We then get the following forall statement:

forall len': nat |
  start < start || (start == start && len' < len)
{
  RangeLength(start, len');
}

Notice how there is no start' in this example. Rather, the original formal parameter start is used in the formulaic range expression

P(start, len') && T(start, len') < T(start, len)

There is no precondition in the example, so the P part is true. Because we didn't supply an explicit decreases clause, Dafny generates decreases start, len. Therefore, the range expression that restricts the universally quantified variables (that is, len') is

start < start || (start == start && len' < len)

which simplifies to len' < len.

Again, since the recursive calls entailed by this forall statement does not include the crucial call RangeLength(start+1, len-1), Dafny will report an error that the lemma's postcondition might not hold.

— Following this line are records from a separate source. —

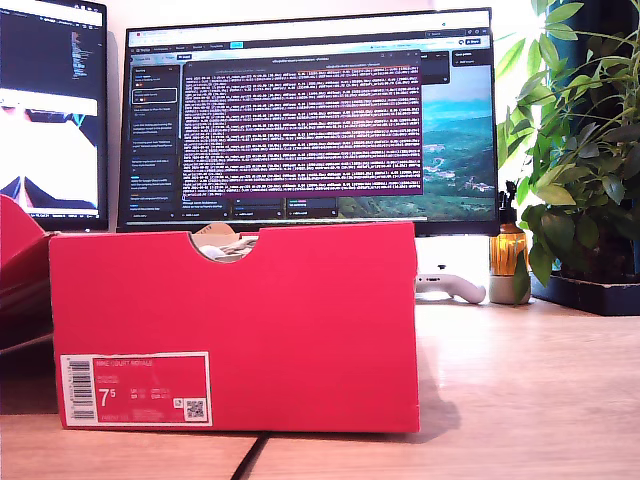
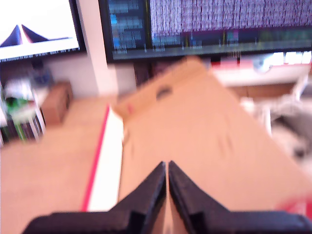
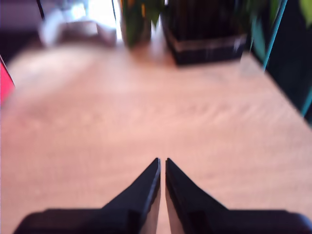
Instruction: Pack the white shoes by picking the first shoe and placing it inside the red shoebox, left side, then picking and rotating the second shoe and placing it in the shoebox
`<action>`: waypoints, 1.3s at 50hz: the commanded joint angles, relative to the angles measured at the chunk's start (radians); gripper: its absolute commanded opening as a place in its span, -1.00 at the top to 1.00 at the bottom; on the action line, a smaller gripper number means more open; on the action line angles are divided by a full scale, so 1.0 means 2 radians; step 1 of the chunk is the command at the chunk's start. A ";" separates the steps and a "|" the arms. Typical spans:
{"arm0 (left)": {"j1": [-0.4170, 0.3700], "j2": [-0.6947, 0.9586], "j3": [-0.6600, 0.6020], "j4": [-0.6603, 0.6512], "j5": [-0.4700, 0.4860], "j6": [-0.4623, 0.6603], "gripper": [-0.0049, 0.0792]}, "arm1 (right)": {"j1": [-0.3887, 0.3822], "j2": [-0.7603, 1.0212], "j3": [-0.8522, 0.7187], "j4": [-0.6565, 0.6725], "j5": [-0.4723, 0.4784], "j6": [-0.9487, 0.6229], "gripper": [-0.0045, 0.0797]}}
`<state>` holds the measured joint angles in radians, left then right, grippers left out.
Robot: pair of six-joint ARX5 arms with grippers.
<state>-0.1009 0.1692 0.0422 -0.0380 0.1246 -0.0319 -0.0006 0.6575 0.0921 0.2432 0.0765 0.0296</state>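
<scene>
Exterior view: red shoebox [image 1: 235, 325] fills the near left w/ its labelled end wall facing the camera, long axis running away toward the monitor [image 1: 310, 115]; thru the half-round notch a bit of white shoe [image 1: 232, 245] shows inside, heading unclear. My first gripper [image 2: 167, 165] hangs over the box's brown cardboard, jaws closed & empty. My second gripper [image 3: 162, 161], also pinched closed on nothing, is over bare wooden desk [image 3: 146, 112], box only a red sliver at frame edge.
</scene>
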 commanded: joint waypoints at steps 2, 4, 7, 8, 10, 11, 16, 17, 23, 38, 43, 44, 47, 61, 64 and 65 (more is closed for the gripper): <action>0.002 -0.025 -0.013 -0.007 -0.004 -0.003 0.92 | -0.003 -0.023 -0.021 -0.002 -0.009 0.004 0.92; 0.002 -0.039 -0.016 -0.014 -0.012 -0.003 0.92 | -0.003 -0.037 -0.021 -0.006 -0.011 0.004 0.92; 0.002 -0.059 -0.022 -0.027 -0.022 -0.003 0.92 | -0.003 -0.056 -0.022 -0.013 -0.013 0.004 0.92; 0.002 -0.068 -0.025 -0.031 -0.027 -0.003 0.92 | -0.003 -0.063 -0.022 -0.015 -0.013 0.004 0.92; 0.002 -0.083 -0.029 -0.040 -0.034 -0.007 0.92 | -0.003 -0.075 -0.022 -0.019 -0.013 0.004 0.92; 0.002 -0.090 -0.031 -0.045 -0.035 -0.007 0.92 | -0.003 -0.080 -0.022 -0.023 -0.013 0.004 0.92; 0.002 -0.090 -0.034 -0.049 -0.036 -0.010 0.92 | -0.003 -0.106 -0.023 -0.031 -0.013 0.003 0.92; 0.002 -0.090 -0.034 -0.049 -0.036 -0.010 0.92 | -0.002 -0.111 -0.023 -0.032 -0.013 0.002 0.92; 0.002 -0.091 -0.034 -0.046 -0.041 -0.006 0.92 | -0.002 -0.147 -0.033 -0.032 -0.013 0.002 0.92; 0.002 -0.091 -0.034 -0.050 -0.056 -0.006 0.92 | 0.000 -0.256 -0.044 -0.105 -0.037 -0.013 0.92; 0.002 -0.091 -0.034 -0.052 -0.057 -0.006 0.92 | 0.001 -0.295 -0.044 -0.153 -0.049 -0.013 0.92; 0.002 -0.091 -0.034 -0.053 -0.057 -0.006 0.92 | 0.001 -0.303 -0.044 -0.162 -0.051 -0.013 0.92; 0.002 -0.091 -0.034 -0.054 -0.058 -0.006 0.92 | 0.004 -0.325 -0.044 -0.194 -0.051 -0.014 0.92; 0.003 -0.091 -0.034 -0.084 -0.057 -0.007 0.92 | 0.007 -0.327 -0.043 -0.203 -0.046 -0.002 0.92; 0.003 -0.091 -0.034 -0.084 -0.057 -0.007 0.92 | 0.007 -0.327 -0.043 -0.203 -0.046 -0.002 0.92; 0.003 -0.091 -0.033 -0.084 -0.057 -0.007 0.92 | 0.007 -0.327 -0.043 -0.203 -0.046 -0.002 0.92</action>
<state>-0.1001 -0.0036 0.0055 -0.1898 0.0067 -0.0463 0.0078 0.0078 0.0235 -0.1730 -0.0162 0.0223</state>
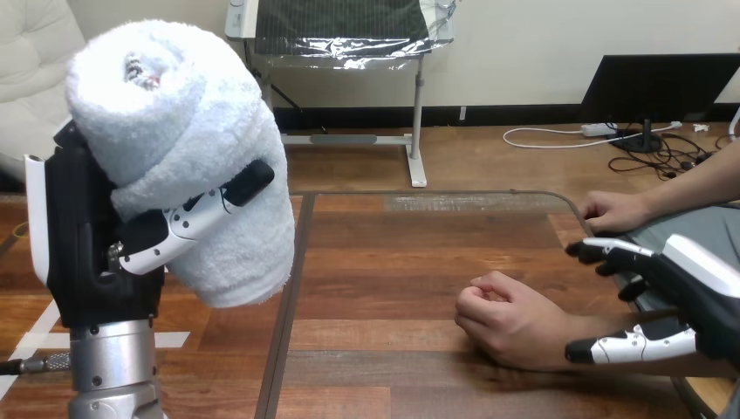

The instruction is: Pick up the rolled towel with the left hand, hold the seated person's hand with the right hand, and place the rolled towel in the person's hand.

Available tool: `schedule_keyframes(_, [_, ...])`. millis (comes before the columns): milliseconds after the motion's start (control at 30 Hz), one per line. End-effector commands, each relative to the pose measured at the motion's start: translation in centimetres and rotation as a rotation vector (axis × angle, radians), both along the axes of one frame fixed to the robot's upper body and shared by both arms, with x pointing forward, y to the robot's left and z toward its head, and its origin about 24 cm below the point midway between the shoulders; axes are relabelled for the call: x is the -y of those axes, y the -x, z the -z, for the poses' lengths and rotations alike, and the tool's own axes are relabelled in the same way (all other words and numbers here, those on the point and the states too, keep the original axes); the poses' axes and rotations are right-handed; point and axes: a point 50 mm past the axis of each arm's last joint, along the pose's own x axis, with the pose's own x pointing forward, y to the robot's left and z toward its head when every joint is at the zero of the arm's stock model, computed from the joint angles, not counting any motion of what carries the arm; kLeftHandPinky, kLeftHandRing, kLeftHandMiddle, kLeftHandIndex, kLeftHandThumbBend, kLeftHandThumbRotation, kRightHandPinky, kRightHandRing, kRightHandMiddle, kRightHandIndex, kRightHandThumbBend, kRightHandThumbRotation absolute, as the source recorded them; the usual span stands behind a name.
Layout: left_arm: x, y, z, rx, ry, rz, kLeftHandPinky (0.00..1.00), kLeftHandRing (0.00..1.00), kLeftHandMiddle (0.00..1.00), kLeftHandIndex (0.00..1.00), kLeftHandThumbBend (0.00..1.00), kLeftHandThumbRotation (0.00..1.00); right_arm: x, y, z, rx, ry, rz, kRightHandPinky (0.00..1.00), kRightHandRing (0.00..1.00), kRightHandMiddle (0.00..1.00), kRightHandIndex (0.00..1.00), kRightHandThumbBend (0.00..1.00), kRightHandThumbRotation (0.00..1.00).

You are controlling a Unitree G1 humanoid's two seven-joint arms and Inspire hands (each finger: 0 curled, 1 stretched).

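Clutching the rolled towel (192, 131) in the left robot hand (87, 236), thumb wrapping across the roll's front, holding it well clear of the counter (393, 262) over at the left. Hovering low at the right with the right robot hand (689, 297), spread wide and fairly straight, straddling the wrist behind the person's fisted hand (506, 319): fingers above, thumb along the near side, not clamping. Resting curled on the counter, that fist. Sitting further back by the counter's edge, the person's other hand (615, 209).
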Motion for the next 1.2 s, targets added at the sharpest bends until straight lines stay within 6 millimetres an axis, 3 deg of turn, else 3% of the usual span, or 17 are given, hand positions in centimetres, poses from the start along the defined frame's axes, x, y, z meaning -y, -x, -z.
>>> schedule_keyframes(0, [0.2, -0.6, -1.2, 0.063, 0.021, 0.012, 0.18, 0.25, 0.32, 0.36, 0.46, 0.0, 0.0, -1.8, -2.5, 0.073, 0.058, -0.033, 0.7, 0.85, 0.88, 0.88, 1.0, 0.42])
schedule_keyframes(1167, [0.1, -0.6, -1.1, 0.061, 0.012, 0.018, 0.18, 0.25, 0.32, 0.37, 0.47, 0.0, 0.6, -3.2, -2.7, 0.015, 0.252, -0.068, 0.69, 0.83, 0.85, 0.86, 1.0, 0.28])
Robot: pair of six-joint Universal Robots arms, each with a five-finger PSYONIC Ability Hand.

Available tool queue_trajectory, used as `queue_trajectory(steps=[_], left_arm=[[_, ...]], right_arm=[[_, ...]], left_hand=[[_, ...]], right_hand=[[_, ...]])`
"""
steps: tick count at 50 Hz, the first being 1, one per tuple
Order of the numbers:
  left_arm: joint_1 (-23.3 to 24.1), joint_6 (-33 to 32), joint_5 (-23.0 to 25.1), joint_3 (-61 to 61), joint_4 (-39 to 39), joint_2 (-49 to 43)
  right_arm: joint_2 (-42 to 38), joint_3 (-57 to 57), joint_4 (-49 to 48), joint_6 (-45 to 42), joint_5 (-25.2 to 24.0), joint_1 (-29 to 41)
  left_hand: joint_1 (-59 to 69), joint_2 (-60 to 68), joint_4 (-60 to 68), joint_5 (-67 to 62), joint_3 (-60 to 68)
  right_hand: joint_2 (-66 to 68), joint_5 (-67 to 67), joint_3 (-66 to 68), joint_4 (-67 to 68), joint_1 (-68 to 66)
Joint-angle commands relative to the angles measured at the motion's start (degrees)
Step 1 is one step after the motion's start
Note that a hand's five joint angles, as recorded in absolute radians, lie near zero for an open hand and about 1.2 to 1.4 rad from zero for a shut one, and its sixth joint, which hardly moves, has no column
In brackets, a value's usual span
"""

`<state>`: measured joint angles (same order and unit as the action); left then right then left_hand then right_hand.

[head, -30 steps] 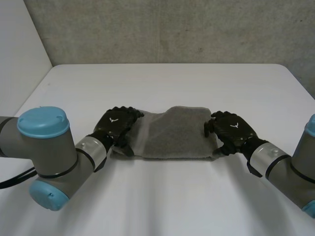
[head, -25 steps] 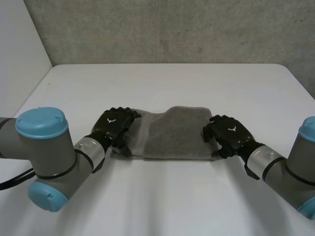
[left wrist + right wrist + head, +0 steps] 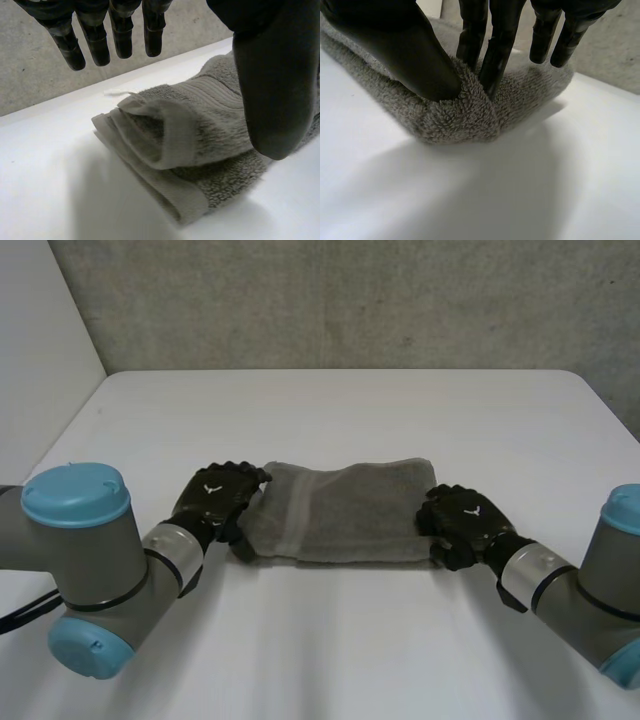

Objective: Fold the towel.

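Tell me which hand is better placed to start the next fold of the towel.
Right: the right hand pinches the towel at its end, while the left hand hangs open over the other end.

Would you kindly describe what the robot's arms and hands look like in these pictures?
The left arm and right arm are thick grey tubes with round light-blue caps on the joints and a silvery band at each wrist. The left hand and right hand are black, with slim rod-like fingers, a broad thumb and a small white mark on the back.
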<state>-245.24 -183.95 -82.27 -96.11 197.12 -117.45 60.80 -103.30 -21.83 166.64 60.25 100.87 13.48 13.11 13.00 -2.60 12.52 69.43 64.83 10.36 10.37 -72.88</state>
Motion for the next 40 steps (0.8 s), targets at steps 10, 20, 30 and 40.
queue_trajectory(steps=[10, 20, 30, 40], left_arm=[[-0.76, -0.01, -0.08, -1.27, 0.73, 2.05], [-0.67, -0.01, 0.01, -1.71, 0.81, 2.66], [-1.02, -0.01, -0.52, -1.97, 0.9, 2.84], [-1.55, 0.08, -1.13, -2.15, 0.9, 3.89]], right_arm=[[11.7, -4.01, 3.98, -6.05, -7.25, -13.74], [15.22, 1.25, 12.41, -16.35, -8.74, -16.16], [13.56, 8.64, 13.21, -13.54, -6.28, 5.48], [1.36, 11.36, 12.86, -14.33, -1.72, 24.72]], left_hand=[[-3.26, -2.89, -3.0, 2.39, -2.52], [-3.26, -2.89, -3.0, 2.39, -2.52], [-3.26, -2.89, -3.0, 2.39, -2.52], [-3.26, -2.89, -3.0, 2.39, -2.52]], right_hand=[[10.57, 5.17, -0.36, -0.37, -7.12], [10.57, 5.17, -0.36, -0.37, -7.12], [10.57, 5.17, -0.36, -0.37, -7.12], [10.57, 5.17, -0.36, -0.37, -7.12]])
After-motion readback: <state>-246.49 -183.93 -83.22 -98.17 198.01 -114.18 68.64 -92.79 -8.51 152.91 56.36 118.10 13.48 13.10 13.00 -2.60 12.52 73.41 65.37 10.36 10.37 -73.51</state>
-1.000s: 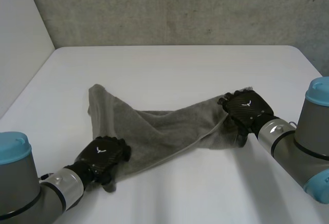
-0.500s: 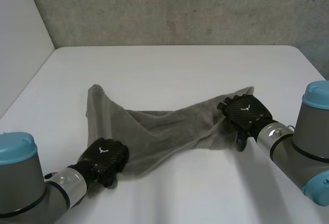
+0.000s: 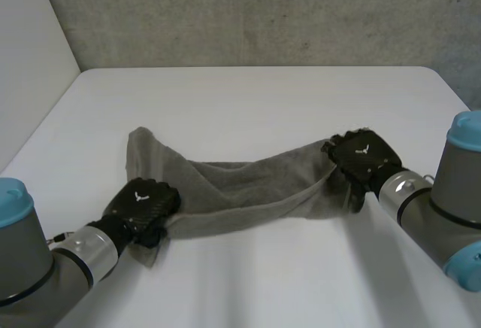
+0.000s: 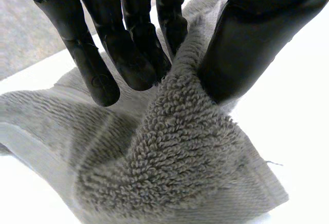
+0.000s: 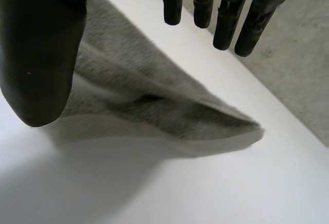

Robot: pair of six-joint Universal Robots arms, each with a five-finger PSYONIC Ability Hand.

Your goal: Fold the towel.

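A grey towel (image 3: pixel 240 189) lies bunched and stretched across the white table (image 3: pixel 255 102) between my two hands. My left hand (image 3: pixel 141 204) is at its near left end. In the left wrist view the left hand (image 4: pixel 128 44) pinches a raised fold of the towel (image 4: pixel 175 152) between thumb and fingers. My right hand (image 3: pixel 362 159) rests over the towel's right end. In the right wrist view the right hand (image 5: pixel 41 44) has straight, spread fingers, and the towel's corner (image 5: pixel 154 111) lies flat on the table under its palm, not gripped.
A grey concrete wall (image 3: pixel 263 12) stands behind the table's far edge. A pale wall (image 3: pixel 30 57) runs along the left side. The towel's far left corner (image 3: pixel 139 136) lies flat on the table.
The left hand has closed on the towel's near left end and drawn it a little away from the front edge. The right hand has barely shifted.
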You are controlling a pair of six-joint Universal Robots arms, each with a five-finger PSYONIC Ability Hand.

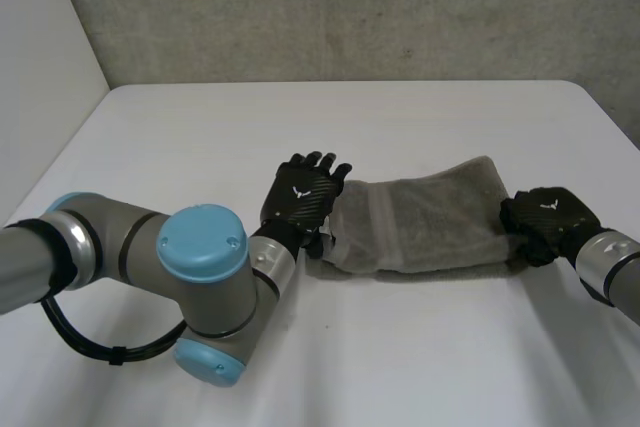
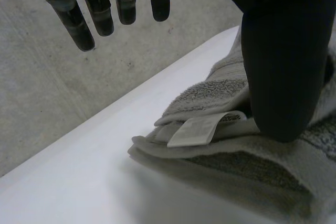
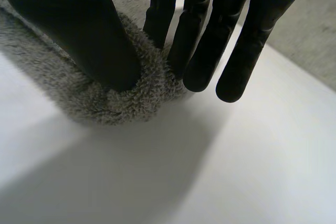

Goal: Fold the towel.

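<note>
A grey towel point(image 1: 420, 222) lies folded into a long strip across the white table point(image 1: 400, 357). My left hand point(image 1: 300, 197) is at the strip's left end. In the left wrist view its thumb point(image 2: 278, 66) presses down on the towel point(image 2: 252, 166) beside a white label point(image 2: 202, 128), while its fingers point(image 2: 89, 22) stay straight and raised off the cloth. My right hand point(image 1: 548, 215) is at the strip's right end. There its thumb point(image 3: 94, 40) sits on top of the fluffy fold point(image 3: 121, 103) and its fingers point(image 3: 194, 40) close against the fold's other side, pinching it.
My left arm's elbow with its light-blue cap point(image 1: 205, 242) stands over the table's near left part. A grey wall point(image 1: 350, 7) rises behind the table's far edge, and a white wall point(image 1: 40, 67) stands at the left.
</note>
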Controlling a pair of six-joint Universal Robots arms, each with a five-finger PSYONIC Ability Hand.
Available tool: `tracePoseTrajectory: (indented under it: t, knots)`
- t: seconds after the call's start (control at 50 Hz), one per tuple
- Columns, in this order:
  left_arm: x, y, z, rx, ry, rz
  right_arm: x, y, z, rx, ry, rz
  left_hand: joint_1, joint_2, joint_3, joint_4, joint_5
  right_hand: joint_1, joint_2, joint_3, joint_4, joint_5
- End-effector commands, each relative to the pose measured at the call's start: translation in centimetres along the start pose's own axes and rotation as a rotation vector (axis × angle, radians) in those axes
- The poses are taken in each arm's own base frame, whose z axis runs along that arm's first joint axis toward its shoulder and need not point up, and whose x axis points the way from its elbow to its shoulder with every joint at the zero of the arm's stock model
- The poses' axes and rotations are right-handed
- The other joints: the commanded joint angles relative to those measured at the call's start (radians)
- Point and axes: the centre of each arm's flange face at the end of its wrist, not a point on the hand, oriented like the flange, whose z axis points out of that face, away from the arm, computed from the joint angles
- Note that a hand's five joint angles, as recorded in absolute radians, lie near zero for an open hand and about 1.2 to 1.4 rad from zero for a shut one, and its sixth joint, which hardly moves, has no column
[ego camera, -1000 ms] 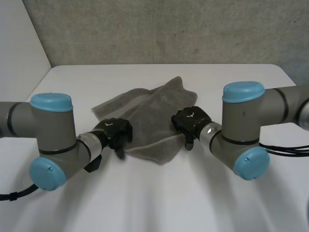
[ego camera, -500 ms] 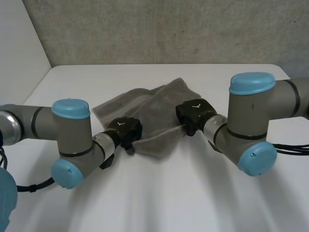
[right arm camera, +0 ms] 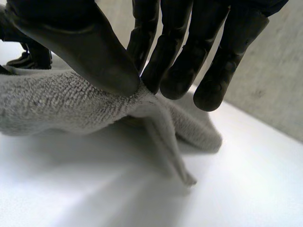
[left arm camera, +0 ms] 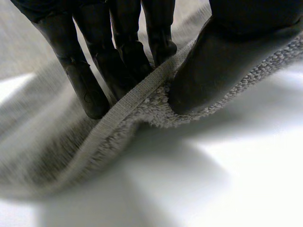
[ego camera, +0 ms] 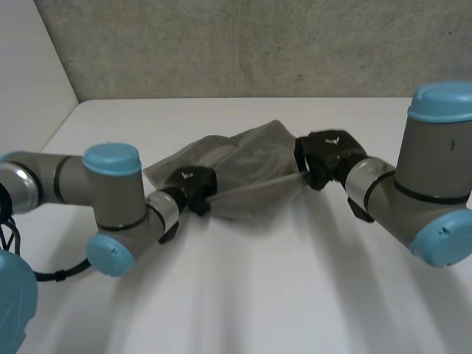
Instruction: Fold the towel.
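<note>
Grey terry towel (ego camera: 251,166) lies crumpled on the white worktop (ego camera: 258,295), near edge raised and pinched by our left robot hand (ego camera: 193,186) and right robot hand (ego camera: 324,156); next, we judge, carry it evenly across.

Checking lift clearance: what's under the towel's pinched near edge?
Under the towel, lifted where the left hand and right hand pinch it: bare white table. Its crumpled far part hides what's beneath.
</note>
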Motion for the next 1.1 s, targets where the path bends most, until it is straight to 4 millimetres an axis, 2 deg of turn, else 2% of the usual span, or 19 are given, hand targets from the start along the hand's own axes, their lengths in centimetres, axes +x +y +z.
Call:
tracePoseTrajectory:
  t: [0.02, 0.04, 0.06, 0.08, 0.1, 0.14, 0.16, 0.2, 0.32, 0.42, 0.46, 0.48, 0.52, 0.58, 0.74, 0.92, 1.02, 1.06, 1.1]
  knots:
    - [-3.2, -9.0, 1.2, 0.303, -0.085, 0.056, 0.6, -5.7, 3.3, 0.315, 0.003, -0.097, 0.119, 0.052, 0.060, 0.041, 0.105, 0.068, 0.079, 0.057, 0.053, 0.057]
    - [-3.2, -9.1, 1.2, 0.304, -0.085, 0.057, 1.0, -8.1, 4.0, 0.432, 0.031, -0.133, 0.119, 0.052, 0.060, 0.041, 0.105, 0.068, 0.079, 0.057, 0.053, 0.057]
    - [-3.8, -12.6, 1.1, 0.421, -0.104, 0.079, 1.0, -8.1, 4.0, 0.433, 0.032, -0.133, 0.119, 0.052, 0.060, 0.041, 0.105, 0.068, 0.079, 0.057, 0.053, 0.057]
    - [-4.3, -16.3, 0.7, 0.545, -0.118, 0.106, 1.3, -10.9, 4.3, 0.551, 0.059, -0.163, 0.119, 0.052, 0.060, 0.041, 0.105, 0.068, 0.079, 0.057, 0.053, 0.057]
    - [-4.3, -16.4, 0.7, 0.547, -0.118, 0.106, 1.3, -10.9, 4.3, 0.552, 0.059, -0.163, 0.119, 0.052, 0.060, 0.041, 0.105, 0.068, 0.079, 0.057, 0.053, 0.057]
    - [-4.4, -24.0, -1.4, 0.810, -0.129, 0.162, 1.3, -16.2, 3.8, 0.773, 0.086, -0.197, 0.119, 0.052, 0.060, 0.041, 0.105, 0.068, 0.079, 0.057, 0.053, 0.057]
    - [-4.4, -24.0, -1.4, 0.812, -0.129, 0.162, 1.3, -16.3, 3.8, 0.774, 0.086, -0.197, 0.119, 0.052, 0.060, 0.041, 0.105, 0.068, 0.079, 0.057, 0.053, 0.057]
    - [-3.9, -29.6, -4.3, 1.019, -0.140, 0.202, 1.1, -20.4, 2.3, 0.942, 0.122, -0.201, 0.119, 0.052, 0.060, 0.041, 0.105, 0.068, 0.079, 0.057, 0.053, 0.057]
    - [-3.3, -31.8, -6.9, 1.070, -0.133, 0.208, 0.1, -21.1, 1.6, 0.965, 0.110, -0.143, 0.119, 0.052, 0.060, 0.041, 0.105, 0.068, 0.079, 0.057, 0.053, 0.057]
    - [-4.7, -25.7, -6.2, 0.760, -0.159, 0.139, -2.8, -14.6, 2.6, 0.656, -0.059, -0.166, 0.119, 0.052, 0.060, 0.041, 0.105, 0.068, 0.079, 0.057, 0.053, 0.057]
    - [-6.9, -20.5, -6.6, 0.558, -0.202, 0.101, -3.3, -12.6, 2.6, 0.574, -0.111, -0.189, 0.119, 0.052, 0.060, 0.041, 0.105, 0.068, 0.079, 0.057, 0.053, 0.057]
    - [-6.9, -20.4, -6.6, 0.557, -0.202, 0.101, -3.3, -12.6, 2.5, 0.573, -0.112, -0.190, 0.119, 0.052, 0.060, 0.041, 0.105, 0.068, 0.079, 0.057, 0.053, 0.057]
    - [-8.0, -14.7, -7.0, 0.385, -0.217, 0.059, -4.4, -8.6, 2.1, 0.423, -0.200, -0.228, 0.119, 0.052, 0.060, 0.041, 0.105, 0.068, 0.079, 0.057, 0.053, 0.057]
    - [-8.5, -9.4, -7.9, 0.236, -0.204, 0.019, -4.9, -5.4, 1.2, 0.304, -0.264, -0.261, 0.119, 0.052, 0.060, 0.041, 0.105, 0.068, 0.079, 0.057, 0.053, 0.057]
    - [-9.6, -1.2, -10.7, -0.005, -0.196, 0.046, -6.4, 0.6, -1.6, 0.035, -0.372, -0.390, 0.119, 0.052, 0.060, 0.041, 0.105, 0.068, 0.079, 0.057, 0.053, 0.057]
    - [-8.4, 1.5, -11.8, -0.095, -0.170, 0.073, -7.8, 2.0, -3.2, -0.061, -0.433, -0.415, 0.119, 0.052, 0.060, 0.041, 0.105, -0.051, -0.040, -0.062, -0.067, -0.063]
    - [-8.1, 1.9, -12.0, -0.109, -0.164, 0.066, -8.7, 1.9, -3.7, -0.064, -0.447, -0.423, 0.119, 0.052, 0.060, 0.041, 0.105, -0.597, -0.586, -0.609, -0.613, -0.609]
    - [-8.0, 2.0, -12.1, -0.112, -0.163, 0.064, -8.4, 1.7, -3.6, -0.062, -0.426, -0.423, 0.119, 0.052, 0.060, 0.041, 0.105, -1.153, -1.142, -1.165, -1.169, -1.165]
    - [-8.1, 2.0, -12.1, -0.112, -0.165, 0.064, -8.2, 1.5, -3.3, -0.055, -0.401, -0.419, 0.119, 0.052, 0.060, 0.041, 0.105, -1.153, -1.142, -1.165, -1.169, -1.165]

The result would be the same even if we supplied a decreases clause manually. That would still restrict len' to values that are smaller than len, which is fine, but the problem is still that the inductive hypothesis is only considered for the given value of start.

Acknowledgments

I'm grateful to Sean McLaughlin, who provided both the running example and the question about automatic induction for RangeLength.

References

[0]K. Rustan M. Leino. Automating induction with an SMT solver. In Viktor Kuncak and Andrey Rybalchenko, editors, Verification, Model Checking, and Abstract Interpretation — 13th International Conference, VMCAI 2012, volume 7148 of Lecture Notes in Computer Science, pages 315331. Springer, January 2012. 🔎
[1]K. Rustan M. Leino and Nadia Polikarpova. Verified calculations. In Ernie Cohen and Andrey Rybalchenko, editors, Verified Software: Theories, Tools, Experiments — 5th International Conference, VSTTE 2013, Revised Selected Papers, volume 8164 of Lecture Notes in Computer Science, pages 170190. Springer, 2014. 🔎

0.I'm simplifying a little bit. Dafny's well-founded order on integers is actually “integer less-than, with no more than one negative value”. So, a chain is allowed to dip down below 0, but once the chain includes a negative number, it must stop. This extension is a well-founded order, because there is still no way to make an infinite descending chain.

1.I'm simplifying a little bit. Dafny's fixed well-founded order also orders some values across different types.

2.This is a slight simplification. Dafny's heuristic for coming up with a decreases clause for a recursive function/method/lemma omits parameters whose types aren't helpful in letting you prove termination. For example, a parameter whose type is a type parameter is omitted from automatically generated decreases clauses.

3.I was fast and loose in the previous example, because I should have also pointed out that 10*len + 18 is non-negative.)

4.“An infinite number of calls?!”, you say to yourself. “How is that termination, even if each such call terminates?” I won't delve into that here, but I will at least point out that we're calling a lemma, not a compiled method. So, you don't need to worry about having enough computational resources to make an infinite number of calls.

5.A precondition of a lemma is declared using the keyword requires. It is like an antecedent of the lemma, and it is checked to hold at every call site. The running example does not include a precondition. A simple way to include one would be to change the type of start from nat to int and to add requires 0 <= start.

6.I mentioned that tool tips in the Dafny IDEs show you what decreases clause Dafny picks. As of this writing, such a tool tip is shown only when the body of the function/method/lemma includes an explicit recursive call. In particular, if the body of the lemma is empty, there is no tool tip that shows you what decreases clause is generated.